__What you have to do__: Find the lines of the records in which the word "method" appears and report how many there are, as a number alone.

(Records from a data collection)
━━━━━━━━━━━━━━━━

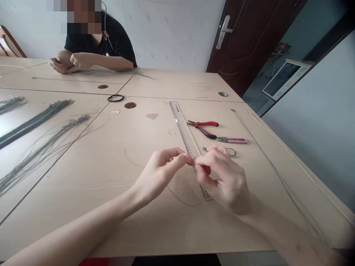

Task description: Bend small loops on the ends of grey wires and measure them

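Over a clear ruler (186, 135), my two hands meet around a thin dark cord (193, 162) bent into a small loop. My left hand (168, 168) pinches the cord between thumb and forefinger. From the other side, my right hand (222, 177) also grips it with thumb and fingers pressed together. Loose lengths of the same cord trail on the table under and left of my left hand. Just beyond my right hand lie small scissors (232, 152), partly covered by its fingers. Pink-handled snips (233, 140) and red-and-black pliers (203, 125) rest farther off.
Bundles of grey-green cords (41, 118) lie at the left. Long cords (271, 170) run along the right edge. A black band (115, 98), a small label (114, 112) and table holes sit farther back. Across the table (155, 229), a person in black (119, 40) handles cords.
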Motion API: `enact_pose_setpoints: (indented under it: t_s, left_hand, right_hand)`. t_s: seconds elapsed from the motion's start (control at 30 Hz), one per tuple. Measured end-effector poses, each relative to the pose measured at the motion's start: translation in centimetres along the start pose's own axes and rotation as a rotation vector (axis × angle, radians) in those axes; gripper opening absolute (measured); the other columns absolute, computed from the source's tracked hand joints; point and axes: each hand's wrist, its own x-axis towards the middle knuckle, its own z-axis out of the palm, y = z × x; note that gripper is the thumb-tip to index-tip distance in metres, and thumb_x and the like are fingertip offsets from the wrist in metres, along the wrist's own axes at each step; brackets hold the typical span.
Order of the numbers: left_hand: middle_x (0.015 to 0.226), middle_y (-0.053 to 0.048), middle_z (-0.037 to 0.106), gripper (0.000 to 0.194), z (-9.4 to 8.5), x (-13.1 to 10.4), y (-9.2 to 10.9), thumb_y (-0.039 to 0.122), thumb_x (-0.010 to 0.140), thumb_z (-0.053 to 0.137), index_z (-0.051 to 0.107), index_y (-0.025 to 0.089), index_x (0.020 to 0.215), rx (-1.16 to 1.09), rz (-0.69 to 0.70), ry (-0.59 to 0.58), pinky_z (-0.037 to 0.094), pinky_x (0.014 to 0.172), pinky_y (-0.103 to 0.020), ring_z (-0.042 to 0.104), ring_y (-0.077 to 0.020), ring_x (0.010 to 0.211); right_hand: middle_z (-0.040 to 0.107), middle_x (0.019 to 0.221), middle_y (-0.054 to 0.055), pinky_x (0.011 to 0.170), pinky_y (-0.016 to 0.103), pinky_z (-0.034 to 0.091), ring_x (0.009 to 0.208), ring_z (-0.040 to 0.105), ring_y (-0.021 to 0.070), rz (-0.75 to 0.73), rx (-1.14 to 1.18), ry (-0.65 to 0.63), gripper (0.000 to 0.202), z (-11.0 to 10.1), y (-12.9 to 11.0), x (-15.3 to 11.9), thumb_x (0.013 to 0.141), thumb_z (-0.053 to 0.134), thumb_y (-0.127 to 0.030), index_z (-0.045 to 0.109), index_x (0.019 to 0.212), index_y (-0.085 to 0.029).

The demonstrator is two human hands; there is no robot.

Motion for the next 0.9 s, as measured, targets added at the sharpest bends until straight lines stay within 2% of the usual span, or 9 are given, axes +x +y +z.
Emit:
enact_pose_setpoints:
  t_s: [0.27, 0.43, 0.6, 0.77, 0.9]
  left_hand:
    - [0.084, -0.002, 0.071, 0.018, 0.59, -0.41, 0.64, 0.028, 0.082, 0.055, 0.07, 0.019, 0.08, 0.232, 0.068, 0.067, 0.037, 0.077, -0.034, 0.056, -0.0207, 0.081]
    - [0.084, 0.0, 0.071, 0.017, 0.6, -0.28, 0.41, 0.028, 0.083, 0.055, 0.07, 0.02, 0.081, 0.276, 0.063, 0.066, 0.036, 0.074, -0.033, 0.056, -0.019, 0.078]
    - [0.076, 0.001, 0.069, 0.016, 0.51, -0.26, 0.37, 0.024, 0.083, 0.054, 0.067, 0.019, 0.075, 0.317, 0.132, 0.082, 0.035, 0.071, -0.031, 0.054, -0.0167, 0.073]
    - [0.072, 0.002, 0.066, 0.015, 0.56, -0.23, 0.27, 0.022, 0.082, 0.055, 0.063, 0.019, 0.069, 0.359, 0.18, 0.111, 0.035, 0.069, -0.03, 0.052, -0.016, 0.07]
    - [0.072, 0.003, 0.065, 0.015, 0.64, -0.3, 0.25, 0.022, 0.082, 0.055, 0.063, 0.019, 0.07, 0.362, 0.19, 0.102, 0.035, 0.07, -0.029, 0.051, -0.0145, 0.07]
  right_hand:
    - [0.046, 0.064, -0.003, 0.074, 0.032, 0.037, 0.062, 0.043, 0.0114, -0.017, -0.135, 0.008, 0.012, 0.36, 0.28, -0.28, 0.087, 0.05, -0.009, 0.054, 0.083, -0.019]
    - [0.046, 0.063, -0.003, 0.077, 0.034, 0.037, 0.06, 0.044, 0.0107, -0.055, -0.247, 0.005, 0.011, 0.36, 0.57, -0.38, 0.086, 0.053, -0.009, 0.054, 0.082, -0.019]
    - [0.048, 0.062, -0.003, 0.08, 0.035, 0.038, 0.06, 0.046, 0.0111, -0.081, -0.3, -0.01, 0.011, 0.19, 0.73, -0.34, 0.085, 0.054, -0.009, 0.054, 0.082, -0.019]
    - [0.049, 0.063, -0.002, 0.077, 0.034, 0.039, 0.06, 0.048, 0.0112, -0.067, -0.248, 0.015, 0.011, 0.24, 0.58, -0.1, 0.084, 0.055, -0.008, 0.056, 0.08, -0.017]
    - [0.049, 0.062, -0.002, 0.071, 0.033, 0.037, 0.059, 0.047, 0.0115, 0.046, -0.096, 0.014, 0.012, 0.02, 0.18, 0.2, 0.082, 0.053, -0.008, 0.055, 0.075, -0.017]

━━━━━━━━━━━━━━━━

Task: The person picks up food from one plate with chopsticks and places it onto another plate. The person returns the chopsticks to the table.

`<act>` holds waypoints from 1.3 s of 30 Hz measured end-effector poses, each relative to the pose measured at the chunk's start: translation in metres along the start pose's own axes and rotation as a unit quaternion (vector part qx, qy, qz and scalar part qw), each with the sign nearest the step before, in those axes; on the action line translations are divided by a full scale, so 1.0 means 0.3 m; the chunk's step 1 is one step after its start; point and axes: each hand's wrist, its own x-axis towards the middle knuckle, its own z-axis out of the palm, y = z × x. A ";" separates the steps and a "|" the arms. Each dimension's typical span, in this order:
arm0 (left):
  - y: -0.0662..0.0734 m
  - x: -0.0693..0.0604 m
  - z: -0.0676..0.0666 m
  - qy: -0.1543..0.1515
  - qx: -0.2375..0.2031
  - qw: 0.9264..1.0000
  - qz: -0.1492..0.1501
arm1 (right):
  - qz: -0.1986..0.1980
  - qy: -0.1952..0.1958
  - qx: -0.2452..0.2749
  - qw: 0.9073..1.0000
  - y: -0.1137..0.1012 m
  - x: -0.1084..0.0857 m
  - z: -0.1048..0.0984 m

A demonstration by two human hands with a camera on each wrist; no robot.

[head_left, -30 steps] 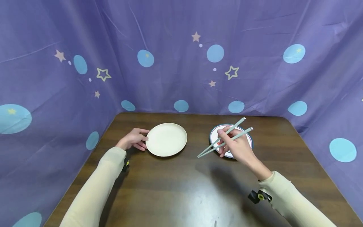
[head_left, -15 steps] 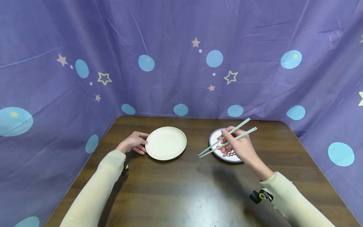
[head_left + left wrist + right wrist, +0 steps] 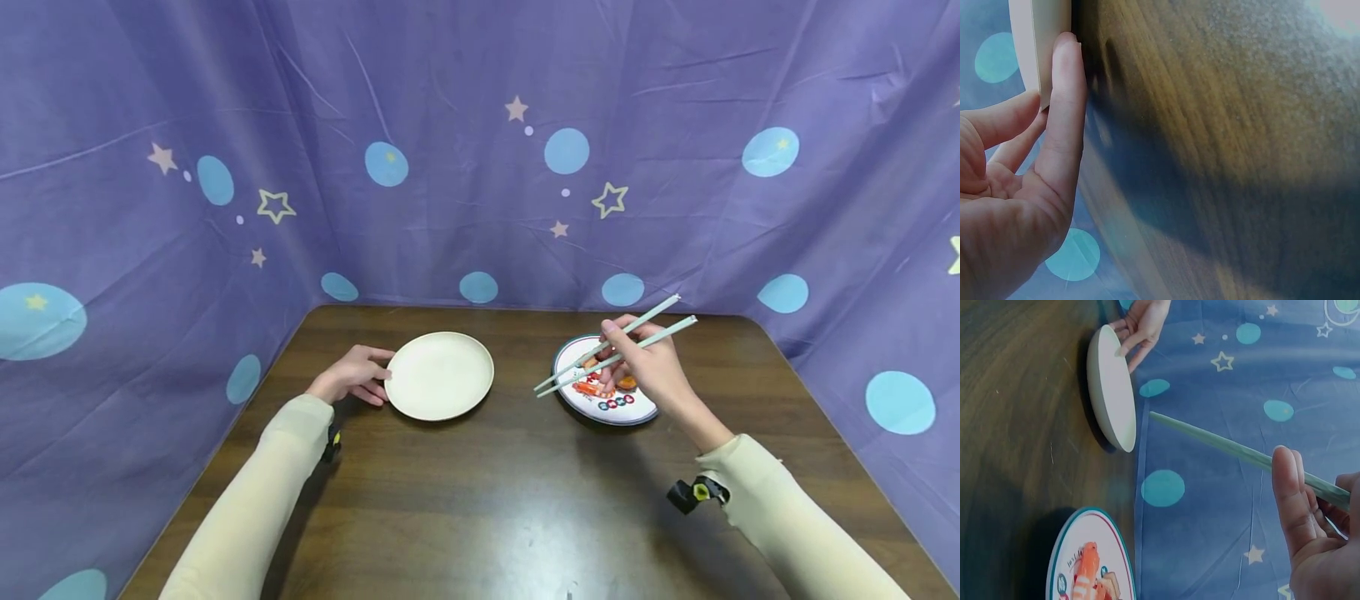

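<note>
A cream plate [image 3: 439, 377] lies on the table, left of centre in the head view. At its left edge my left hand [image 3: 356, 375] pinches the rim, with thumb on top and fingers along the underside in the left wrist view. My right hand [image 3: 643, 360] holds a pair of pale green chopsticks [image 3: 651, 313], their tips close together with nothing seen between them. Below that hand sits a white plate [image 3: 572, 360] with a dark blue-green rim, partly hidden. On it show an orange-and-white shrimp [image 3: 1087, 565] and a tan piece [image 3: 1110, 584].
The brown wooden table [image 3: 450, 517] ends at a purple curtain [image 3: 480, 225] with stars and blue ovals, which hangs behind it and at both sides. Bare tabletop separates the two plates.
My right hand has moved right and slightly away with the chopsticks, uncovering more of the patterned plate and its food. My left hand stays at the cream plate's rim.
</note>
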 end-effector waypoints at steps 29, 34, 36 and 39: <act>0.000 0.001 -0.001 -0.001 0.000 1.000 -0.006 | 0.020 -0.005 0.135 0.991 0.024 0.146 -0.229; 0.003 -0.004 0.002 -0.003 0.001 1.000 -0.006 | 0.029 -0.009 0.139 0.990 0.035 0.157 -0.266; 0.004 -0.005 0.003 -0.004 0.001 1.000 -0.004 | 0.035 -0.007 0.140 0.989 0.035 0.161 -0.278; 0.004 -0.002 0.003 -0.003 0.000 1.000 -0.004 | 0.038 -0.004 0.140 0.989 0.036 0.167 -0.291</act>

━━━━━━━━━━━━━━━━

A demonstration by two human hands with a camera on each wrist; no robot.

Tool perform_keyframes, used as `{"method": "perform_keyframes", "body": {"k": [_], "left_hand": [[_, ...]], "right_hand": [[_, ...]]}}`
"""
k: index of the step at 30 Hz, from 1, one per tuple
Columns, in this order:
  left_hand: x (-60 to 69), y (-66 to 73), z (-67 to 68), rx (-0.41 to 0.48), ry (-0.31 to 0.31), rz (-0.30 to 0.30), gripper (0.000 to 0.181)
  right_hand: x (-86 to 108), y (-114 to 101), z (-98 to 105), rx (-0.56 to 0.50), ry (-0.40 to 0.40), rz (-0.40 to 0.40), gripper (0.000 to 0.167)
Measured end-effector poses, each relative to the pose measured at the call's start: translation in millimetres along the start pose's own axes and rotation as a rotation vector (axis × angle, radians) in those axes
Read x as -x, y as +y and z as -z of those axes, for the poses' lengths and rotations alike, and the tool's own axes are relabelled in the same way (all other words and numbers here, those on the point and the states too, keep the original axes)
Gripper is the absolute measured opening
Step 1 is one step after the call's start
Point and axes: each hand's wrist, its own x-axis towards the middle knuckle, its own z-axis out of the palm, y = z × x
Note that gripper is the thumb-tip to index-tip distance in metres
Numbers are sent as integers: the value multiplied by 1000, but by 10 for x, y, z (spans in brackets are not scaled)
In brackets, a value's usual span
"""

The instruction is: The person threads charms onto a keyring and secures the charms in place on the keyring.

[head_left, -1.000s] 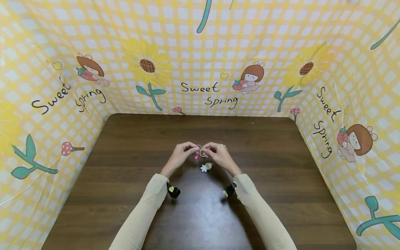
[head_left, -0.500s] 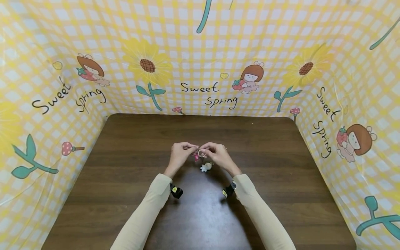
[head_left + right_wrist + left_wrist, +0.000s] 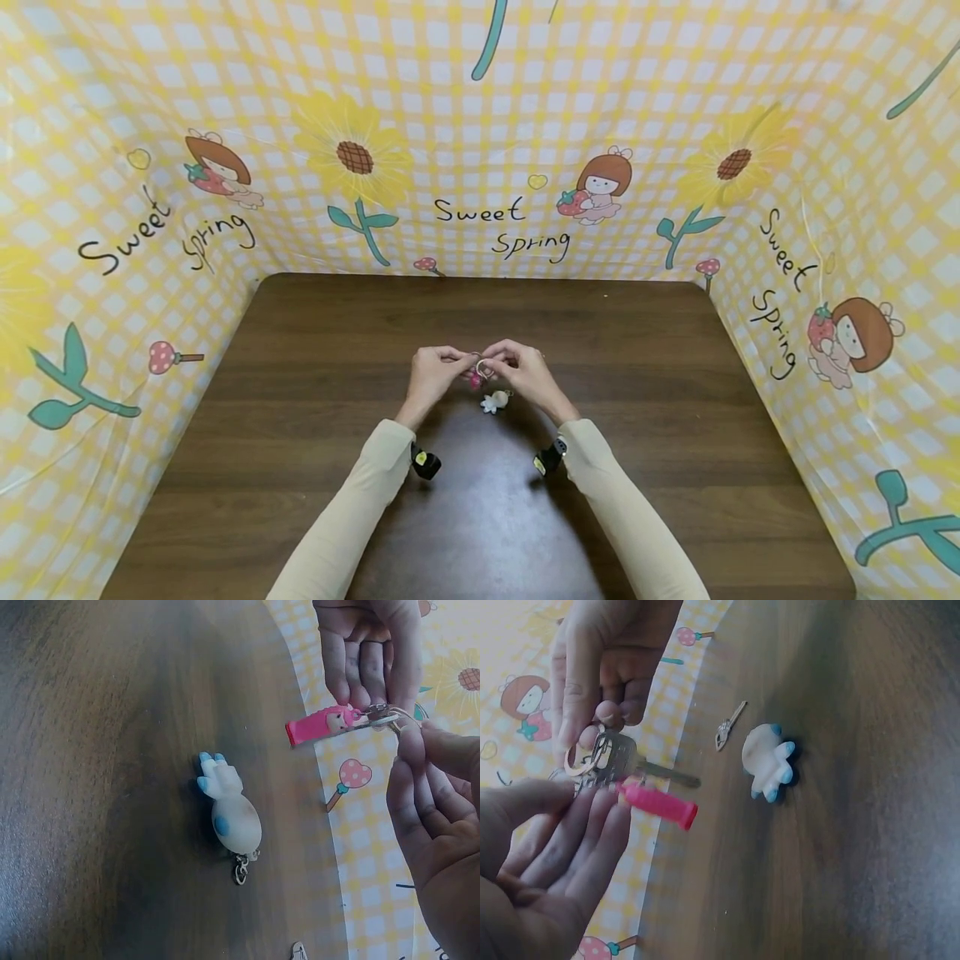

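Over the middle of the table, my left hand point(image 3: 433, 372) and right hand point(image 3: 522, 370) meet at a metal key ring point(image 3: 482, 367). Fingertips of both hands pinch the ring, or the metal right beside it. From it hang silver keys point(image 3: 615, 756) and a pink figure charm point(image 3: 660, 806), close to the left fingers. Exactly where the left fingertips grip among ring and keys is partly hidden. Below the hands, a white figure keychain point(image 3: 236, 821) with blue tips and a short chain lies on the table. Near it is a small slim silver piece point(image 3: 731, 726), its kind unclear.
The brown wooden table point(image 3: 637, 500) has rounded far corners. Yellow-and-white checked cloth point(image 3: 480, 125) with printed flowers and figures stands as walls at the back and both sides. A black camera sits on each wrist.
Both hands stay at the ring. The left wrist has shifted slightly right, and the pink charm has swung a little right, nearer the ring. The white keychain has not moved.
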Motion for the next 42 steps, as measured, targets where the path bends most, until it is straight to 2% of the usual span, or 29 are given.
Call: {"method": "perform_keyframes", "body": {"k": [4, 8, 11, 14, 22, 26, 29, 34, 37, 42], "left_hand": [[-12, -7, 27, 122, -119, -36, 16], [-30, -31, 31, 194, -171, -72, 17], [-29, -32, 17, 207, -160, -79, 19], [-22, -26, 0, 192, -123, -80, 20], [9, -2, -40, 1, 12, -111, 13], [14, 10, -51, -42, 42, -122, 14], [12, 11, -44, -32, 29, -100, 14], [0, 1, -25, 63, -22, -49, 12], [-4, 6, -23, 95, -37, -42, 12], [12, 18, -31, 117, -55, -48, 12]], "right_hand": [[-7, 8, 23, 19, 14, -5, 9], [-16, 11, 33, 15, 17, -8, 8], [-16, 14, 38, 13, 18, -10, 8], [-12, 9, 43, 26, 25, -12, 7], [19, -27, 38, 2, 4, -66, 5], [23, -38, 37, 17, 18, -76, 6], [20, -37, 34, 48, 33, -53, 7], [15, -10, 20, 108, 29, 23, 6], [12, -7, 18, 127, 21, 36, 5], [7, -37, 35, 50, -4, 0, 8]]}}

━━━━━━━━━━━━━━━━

__Result below__: 2